Segment Start: LISTED ENTRIES
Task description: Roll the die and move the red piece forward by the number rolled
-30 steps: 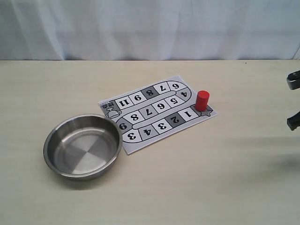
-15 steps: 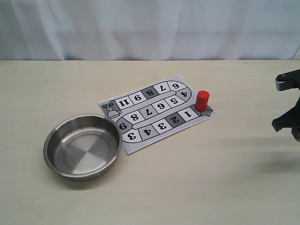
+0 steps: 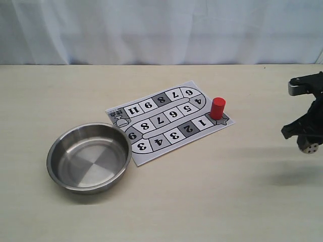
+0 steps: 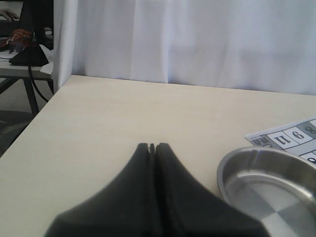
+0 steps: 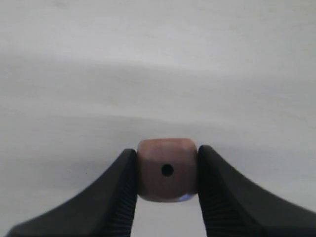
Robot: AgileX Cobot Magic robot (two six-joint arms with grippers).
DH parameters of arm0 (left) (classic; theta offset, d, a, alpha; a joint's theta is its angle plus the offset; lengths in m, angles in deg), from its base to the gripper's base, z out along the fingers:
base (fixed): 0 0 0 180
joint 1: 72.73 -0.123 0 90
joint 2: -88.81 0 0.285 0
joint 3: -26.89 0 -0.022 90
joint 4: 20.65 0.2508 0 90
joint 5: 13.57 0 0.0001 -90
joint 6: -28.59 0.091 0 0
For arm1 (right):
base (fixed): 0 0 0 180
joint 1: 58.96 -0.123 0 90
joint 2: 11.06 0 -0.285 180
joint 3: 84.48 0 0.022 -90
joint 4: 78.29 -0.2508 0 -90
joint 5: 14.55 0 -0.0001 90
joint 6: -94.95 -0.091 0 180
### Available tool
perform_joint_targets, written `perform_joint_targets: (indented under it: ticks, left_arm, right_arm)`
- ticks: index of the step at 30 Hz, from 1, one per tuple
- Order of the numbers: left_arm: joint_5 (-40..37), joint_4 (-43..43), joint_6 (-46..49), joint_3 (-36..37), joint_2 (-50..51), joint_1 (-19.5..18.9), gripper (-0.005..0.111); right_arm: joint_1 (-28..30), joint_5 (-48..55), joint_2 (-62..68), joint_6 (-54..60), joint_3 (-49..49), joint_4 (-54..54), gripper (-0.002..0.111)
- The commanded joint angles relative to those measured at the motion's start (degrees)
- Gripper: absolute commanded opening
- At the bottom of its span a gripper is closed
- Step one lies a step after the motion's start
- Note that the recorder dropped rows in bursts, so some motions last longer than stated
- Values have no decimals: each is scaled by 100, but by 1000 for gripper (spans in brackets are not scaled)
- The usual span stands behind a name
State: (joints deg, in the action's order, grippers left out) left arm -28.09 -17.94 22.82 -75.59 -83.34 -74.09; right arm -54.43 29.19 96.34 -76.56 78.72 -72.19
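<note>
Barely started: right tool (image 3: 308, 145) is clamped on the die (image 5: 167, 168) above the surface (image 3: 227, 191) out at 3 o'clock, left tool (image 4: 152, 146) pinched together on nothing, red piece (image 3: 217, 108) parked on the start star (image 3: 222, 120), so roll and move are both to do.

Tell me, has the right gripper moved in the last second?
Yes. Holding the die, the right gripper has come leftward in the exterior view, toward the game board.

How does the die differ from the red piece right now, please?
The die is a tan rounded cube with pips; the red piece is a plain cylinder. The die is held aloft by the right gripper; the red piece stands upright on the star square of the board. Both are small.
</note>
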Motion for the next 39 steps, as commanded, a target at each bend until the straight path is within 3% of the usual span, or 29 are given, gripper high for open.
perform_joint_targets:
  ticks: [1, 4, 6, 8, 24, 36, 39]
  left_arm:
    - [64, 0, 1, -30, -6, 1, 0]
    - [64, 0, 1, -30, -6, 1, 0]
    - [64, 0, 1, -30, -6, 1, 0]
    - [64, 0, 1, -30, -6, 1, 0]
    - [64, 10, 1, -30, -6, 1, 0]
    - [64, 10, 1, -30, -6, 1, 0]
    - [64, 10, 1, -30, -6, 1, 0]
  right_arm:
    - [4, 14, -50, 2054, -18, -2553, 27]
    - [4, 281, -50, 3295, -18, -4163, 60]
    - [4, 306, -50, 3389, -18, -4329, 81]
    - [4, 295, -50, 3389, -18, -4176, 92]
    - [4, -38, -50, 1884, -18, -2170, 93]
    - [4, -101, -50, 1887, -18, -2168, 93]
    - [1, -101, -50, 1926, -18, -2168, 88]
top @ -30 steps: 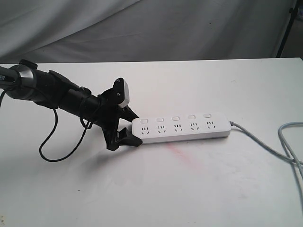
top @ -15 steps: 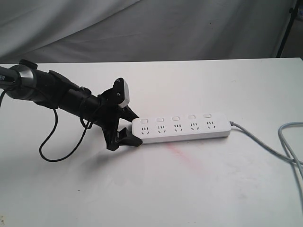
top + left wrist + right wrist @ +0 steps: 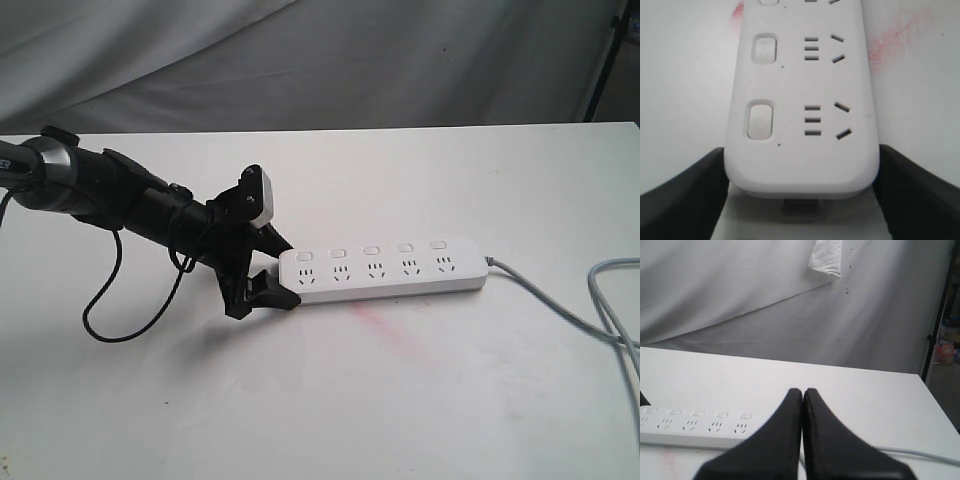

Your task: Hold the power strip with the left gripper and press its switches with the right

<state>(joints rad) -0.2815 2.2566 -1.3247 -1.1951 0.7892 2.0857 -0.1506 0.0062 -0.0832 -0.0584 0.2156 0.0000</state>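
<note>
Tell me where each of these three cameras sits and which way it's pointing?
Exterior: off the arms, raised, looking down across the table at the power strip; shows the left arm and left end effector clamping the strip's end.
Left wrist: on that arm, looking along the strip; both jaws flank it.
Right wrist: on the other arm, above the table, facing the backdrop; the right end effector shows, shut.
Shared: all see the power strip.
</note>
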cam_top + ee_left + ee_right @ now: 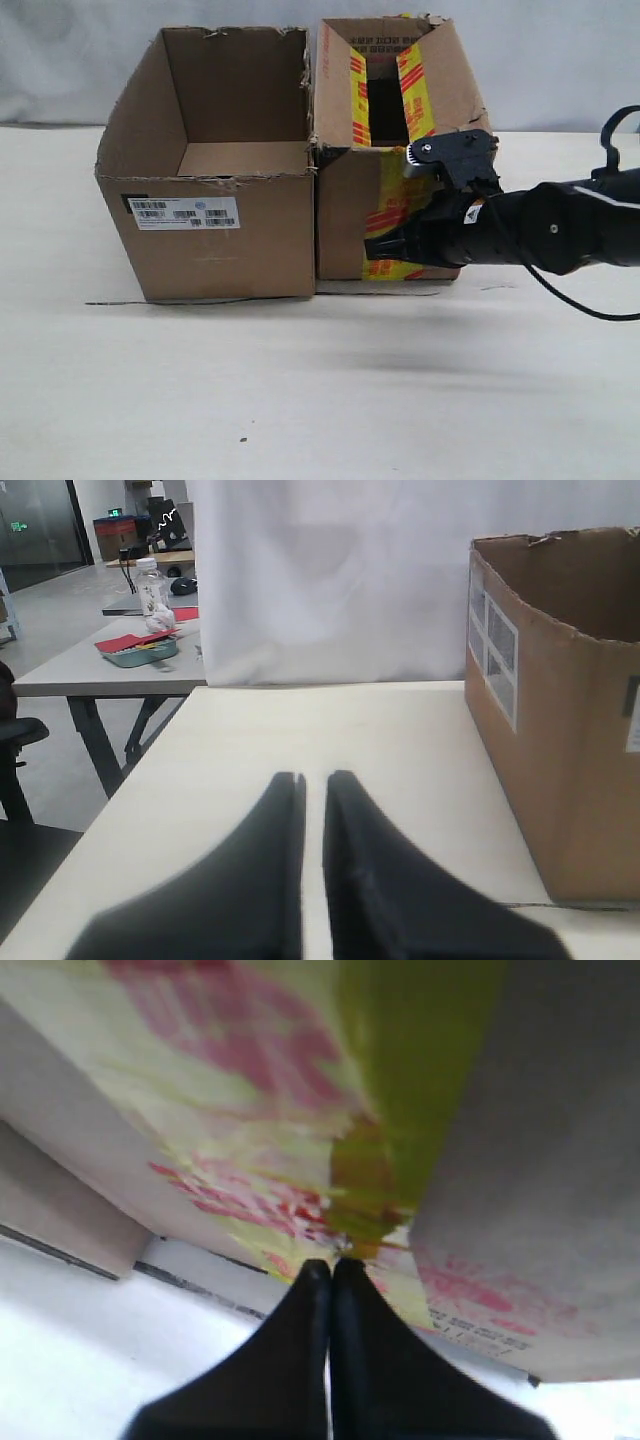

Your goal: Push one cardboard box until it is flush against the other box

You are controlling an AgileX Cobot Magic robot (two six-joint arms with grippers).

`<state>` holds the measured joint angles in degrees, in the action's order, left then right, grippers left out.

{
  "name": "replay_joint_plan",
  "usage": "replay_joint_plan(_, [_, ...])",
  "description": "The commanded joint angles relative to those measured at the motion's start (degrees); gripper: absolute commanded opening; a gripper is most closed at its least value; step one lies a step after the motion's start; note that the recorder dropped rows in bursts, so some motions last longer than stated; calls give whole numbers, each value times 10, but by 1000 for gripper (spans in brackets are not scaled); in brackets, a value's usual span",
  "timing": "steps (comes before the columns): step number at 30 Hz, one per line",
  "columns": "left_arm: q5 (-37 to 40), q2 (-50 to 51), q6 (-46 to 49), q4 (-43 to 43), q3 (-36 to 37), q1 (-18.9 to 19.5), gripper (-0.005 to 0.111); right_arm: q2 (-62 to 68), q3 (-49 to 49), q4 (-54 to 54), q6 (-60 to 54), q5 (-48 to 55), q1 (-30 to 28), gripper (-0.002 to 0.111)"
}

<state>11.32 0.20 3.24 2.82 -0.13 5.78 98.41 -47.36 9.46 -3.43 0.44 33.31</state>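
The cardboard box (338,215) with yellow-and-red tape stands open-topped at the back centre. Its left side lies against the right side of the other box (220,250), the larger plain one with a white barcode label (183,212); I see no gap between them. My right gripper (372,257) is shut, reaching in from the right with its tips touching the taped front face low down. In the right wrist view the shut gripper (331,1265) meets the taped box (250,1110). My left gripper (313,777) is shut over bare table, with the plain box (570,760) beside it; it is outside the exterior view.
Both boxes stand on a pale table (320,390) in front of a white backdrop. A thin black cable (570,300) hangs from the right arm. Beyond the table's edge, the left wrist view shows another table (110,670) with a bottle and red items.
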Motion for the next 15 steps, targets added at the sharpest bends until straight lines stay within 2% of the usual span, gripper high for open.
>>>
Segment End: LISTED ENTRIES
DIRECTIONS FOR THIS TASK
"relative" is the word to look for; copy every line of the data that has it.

EXERCISE OUTPUT
- The commanded joint angles relative to those measured at the motion's start (degrees)
  "description": "The commanded joint angles relative to those measured at the motion's start (degrees); gripper: absolute commanded opening; a gripper is most closed at its least value; step one lies a step after the motion's start; note that the recorder dropped rows in bursts, so some motions last longer than stated; calls give whole numbers, each value times 10, but by 1000 for gripper (spans in brackets are not scaled); in brackets, a value's usual span",

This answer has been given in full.